Les personnes de liaison de FMSI sur la brèche

Voici un témoignage de la manière dont les personnes de liaison – représentants locaux de FMSI dans le monde mariste – mettent à profit le cours sur les droits des enfants organisé par la Fondation du 21 mai au 2 juin denier. Le texte qui suit est de Christopher Lus, Frère Mariste qui travaille en Papouasie Nouvelle-Guinée et Mélanésie.

Après les deux semaines du cours que nous avons suivi à Rome et à Genève, il nous a été demandé de présenter un plan de ce que nous voudrions faire une fois rentrés dans nos Provinces. J’ai tracé mon plan d’une manière simple, directement sur place dans le District mariste de Mélanésie. Il comprenait des sessions de formation sur les droits humains, alors que les ateliers de deux jours avec les enseignants sur la discipline non coercitive en ont été le moment principal. Une partie de mon travail a consisté à contribuer à la mise en œuvre d’une politique de protection des enfants pour les centres où nous, les Maristes, exerçons notre apostolat. J’ai visité le centre de pastorale des jeunes de Yangoru (Papouasie Nouvelle-Guinée), l’école St Joseph de Tenaru, l’école primaire de Mabiri (Papouasie Nouvelle-Guinée) et l’école secondaire St Michel de Santo (Vanuatu).

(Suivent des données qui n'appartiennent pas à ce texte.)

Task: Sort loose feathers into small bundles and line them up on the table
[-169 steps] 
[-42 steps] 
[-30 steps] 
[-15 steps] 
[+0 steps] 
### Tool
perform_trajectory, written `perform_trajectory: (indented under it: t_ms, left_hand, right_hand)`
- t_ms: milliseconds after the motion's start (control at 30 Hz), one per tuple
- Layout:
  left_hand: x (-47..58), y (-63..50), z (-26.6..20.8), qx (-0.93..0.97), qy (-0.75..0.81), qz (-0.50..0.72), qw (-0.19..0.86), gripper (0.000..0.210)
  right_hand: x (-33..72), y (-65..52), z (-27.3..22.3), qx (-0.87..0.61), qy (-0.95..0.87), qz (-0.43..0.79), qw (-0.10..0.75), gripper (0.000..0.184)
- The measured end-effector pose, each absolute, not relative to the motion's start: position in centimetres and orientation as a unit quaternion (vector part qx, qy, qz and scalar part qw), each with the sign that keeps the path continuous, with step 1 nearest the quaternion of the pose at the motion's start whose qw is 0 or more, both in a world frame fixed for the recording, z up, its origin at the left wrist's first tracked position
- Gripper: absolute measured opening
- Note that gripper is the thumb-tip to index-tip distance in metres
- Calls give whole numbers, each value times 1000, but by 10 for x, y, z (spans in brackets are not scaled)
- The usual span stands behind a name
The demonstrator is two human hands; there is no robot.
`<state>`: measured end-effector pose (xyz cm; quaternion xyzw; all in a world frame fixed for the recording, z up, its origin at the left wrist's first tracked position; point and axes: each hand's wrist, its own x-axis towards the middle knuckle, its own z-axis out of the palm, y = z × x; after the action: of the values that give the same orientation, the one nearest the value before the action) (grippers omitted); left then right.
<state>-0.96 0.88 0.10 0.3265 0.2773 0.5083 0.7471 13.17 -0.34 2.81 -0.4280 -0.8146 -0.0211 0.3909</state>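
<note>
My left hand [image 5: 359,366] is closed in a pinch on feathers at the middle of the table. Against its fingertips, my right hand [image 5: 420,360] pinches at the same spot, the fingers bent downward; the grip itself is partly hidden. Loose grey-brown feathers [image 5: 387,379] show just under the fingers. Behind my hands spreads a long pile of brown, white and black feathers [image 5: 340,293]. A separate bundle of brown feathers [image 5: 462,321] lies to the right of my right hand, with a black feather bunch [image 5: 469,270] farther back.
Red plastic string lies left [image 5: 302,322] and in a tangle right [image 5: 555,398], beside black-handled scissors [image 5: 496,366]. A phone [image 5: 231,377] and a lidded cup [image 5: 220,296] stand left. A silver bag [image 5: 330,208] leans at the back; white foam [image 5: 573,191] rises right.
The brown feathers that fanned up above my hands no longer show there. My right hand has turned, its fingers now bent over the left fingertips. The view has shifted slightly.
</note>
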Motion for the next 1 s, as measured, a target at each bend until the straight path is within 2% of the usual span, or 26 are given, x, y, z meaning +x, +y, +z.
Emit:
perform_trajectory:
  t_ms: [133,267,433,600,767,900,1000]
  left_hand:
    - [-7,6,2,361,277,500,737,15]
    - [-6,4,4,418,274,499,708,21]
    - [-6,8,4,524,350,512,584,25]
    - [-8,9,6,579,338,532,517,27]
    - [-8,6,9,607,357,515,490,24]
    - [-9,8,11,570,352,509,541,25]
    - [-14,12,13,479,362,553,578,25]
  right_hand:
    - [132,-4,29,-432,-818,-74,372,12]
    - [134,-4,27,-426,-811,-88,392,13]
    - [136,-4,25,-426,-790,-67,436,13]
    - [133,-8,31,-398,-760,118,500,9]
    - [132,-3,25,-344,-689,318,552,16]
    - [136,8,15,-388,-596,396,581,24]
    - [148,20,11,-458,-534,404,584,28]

Les 27 et 28 août les enseignants de l’école secondaire St Michel de Santo ont participé à un atelier de deux jours sur le thème : « La discipline non coercitive : ce que c’est et comment elle s’applique ». L’atelier portait sur : connaissance générale des droits humains, Convention ONU sur les Droits de l’Enfance, histoire de son développent et mécanismes des Nations Unies. Pendant l’atelier les enseignants ont échangé au sujet de leurs expériences et des défis qu’ils doivent affronter chaque jour, quand ils travaillent avec les élèves. La langue officielle de travail était le français, mais nous sommes parvenus à bien communiquer en langue « bislama ».

Le point central du séminaire a été, comme indiqué, la discipline non coercitive :

* l’importance de changer les pratiques culturelles qui contribuent à la violence contre les enfants, y compris les punitions corporelles ;

* promouvoir une communication et une relation non violente avec les enfants, et développer leurs capacités grâce à une discipline douce se basant sur les techniques de résolution des problèmes et des conflits ;

* comprendre le développement de l’enfant et favoriser la prise de conscience sur ses droits. En outre, les participants ont été encouragés à utiliser des méthodes douces pour imposer la discipline dans des situations concrètes.